Dennis Waitley, a national authority on high-level performance and personal development, lists in his book “Seeds of Greatness” the ten best kept secrets of total success. According to Waitley, they are “self-esteem, creativity, responsibility, wisdom, purpose, communication, faith, adaptability. perseverance, and perspective.”
But how do you spell success? How do I spell it? Success means different things to different people. Success also means different things to us at different times in our lives. And sometimes we cannot even define what we mean by success. When Hamilton College celebrated its centennial, one of its most famous alumni, Alexander Woollcott, was asked to give a major address. Woollcott opened his speech this way: “I send my greetings today to all my fellow alumni of Hamilton College, scattered all over the world. Some of you are successful and some of you are failures-only God knows which are which.”
In the rest of this article, I’d like to point out three characteristics of success any way you look at it.
First, gratitude! In reality, there are no self-made people. Everyone who has ever accomplished anything has received help from others. Everyone of us has had friends or family who strengthened us by believing in us and giving us encouragement.
When a running back makes a long run, there is almost always a key block that springs him loose. Some strong lineman clears the way. A sense of gratitude accompanies every real achievement.
Second, humility! Most of us have what seems to be an “inborn drive” for success. Yet most of us find it harder to deal with success than with failure. So often we become unbalanced when success comes our way. We start to read our own press clippings, as they say. Thus, we will always need God’s guidance so that we might carry our success gracefully. We recall it was Christ, “who thought he was in the form of God, did not count equality with God as something to be exploited, but emptied himself, taking the form of a servant” (Philippians 2:6,7).

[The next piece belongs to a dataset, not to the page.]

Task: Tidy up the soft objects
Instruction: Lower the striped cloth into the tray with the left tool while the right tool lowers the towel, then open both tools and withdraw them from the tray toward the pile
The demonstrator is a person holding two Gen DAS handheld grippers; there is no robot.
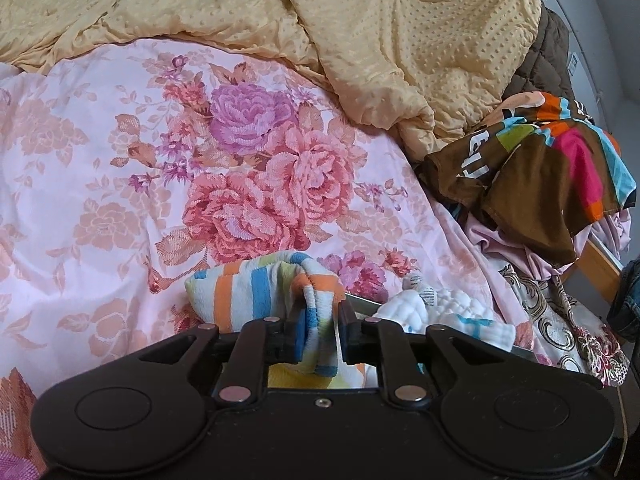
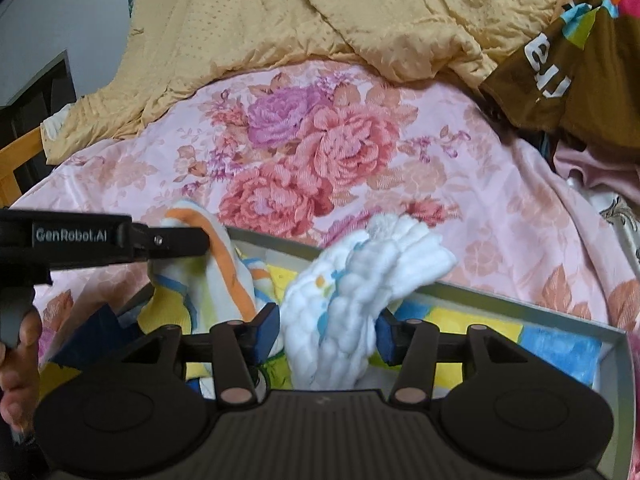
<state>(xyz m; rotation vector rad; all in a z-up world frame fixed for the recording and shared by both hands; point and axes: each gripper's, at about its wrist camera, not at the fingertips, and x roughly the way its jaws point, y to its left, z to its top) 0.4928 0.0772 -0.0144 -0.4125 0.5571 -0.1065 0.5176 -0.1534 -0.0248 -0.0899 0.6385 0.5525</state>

Third, excellence! There is one standard of success that is always the same: “Have you done the very best you could?” A woman told a concert pianist after a recital, “I’d give half of my life to be able to play the piano that well.” The pianist responded, “Madam that’s exactly what I have done.” If there is any word successful people despise, it is the word “mediocrity.” They refuse to just get by with half efforts. Malcom Muggeridge titled his short biography of Mother Teresa “Something Beautiful for God.” And that’s the way all of us should carry on our work, whatever it is and however it goes.